═══ RECORDED DATA ═══

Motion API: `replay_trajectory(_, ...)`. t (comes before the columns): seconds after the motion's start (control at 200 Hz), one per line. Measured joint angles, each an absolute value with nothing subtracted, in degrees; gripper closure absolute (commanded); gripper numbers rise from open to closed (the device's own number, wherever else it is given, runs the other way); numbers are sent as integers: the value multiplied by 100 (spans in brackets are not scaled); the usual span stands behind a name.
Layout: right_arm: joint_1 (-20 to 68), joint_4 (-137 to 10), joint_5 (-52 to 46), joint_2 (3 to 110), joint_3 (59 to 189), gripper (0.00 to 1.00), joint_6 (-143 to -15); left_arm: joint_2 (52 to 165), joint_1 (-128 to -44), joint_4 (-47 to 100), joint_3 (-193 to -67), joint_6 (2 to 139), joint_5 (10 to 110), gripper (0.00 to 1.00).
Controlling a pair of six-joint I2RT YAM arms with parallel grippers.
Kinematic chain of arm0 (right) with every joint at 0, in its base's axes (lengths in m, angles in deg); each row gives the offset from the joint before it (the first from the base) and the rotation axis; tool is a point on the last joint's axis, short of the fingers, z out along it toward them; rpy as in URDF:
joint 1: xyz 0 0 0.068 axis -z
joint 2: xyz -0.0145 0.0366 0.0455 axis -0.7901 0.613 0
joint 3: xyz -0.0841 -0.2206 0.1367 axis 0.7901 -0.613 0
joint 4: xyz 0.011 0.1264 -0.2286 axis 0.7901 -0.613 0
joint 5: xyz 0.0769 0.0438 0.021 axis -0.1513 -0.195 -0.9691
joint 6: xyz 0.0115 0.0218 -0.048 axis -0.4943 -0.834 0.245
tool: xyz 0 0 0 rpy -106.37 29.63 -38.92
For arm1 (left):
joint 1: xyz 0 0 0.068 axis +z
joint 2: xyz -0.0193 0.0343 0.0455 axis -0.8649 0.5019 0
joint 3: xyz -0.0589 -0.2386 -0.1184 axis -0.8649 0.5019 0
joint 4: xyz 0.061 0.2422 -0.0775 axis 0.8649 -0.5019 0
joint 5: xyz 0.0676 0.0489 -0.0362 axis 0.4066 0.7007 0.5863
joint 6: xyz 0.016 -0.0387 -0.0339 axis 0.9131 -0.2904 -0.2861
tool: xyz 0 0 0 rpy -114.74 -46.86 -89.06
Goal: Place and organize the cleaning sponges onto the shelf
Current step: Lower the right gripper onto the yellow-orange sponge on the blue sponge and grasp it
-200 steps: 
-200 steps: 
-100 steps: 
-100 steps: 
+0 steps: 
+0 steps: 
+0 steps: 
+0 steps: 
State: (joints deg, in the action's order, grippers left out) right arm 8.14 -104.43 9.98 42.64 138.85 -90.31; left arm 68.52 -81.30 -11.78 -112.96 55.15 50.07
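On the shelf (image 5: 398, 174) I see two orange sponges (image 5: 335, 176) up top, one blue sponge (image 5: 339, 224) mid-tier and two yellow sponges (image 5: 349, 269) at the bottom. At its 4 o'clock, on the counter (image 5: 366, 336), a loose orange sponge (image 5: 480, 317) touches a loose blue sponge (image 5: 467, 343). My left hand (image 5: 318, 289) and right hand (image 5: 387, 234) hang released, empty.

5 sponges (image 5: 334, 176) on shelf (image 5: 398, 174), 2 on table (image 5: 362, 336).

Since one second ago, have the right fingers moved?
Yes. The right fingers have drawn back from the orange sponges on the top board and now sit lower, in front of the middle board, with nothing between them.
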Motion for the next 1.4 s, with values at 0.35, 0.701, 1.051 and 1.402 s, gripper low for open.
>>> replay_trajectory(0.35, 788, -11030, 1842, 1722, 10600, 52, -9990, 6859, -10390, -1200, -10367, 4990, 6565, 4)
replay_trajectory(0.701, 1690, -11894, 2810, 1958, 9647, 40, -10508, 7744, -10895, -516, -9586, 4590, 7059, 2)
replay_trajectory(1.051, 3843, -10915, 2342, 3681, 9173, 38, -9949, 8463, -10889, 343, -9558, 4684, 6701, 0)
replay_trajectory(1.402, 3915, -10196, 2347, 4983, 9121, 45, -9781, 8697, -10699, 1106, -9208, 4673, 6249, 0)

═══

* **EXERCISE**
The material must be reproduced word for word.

* **SOLVED PROBLEM**
Motion API: `replay_trajectory(_, ...)`. t (comes before the columns): seconds after the motion's start (control at 200 Hz), one per line. Measured joint angles, each an absolute value with nothing subtracted, in degrees; gripper closure absolute (commanded); gripper numbers rise from open to closed (the device's own number, wherever else it is given, runs the other way); numbers are sent as integers: the value multiplied by 100 (spans in brackets are not scaled); the usual span stands behind a name.
Layout: right_arm: joint_1 (-20 to 68), joint_4 (-137 to 10), joint_5 (-52 to 46), joint_2 (3 to 110), joint_3 (59 to 189), gripper (0.00 to 1.00), joint_6 (-143 to -15); left_arm: joint_2 (52 to 165), joint_1 (-128 to -44), joint_4 (-47 to 100), joint_3 (-193 to -67), joint_6 (2 to 139), joint_5 (10 to 110), gripper (0.00 to 1.00).
Controlling a pair of six-joint I2RT YAM arms with parallel grippers.
Kinematic chain of arm0 (right) with every joint at 0, in its base's axes (lengths in m, angles in deg); each row gives the offset from the joint before it (the first from the base) and the rotation axis; tool is a point on the last joint's axis, short of the fingers, z out along it toward them; rpy as in URDF:
joint 1: xyz 0 0 0.068 axis -z
joint 2: xyz -0.0145 0.0366 0.0455 axis -0.7901 0.613 0
joint 3: xyz -0.0841 -0.2206 0.1367 axis 0.7901 -0.613 0
joint 4: xyz 0.011 0.1264 -0.2286 axis 0.7901 -0.613 0
joint 5: xyz 0.0769 0.0438 0.021 axis -0.1513 -0.195 -0.9691
joint 6: xyz 0.0115 0.0218 -0.048 axis -0.4943 -0.834 0.245
tool: xyz 0 0 0 rpy -106.37 29.63 -38.92
For arm1 (left):
joint 1: xyz 0 0 0.068 axis +z
joint 2: xyz -0.0193 0.0343 0.0455 axis -0.8649 0.5019 0
joint 3: xyz -0.0589 -0.2386 -0.1184 axis -0.8649 0.5019 0
joint 4: xyz 0.061 0.2422 -0.0775 axis 0.8649 -0.5019 0
joint 5: xyz 0.0676 0.0489 -0.0362 axis 0.4066 0.7007 0.5863
joint 6: xyz 0.016 -0.0387 -0.0339 axis 0.9131 -0.2904 -0.2861
tool: xyz 0 0 0 rpy -114.74 -46.86 -89.06
Goal: Place and organize the cleaning sponges onto the shelf
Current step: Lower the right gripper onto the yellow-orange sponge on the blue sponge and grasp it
-200 steps: 
-200 steps: 
-100 steps: 
-100 steps: 
+0 steps: 
+0 steps: 
+0 steps: 
+0 steps: 
State: (joints deg, in the action's order, grippers left out) right arm 8.14 -104.43 9.98 42.64 138.85 -90.31; left arm 68.52 -81.30 -11.78 -112.96 55.15 50.07
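On the shelf (image 5: 398, 174) I see two orange sponges (image 5: 335, 176) up top, one blue sponge (image 5: 339, 224) mid-tier and two yellow sponges (image 5: 349, 269) at the bottom. At its 4 o'clock, on the counter (image 5: 366, 336), a loose orange sponge (image 5: 480, 317) touches a loose blue sponge (image 5: 467, 343). My left hand (image 5: 318, 289) and right hand (image 5: 387, 234) hang released, empty.

5 sponges (image 5: 334, 176) on shelf (image 5: 398, 174), 2 on table (image 5: 362, 336).

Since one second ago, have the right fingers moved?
Yes. The right fingers have drawn back from the orange sponges on the top board and now sit lower, in front of the middle board, with nothing between them.
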Motion for the next 1.4 s, with values at 0.35, 0.701, 1.051 and 1.402 s, gripper low for open.
>>> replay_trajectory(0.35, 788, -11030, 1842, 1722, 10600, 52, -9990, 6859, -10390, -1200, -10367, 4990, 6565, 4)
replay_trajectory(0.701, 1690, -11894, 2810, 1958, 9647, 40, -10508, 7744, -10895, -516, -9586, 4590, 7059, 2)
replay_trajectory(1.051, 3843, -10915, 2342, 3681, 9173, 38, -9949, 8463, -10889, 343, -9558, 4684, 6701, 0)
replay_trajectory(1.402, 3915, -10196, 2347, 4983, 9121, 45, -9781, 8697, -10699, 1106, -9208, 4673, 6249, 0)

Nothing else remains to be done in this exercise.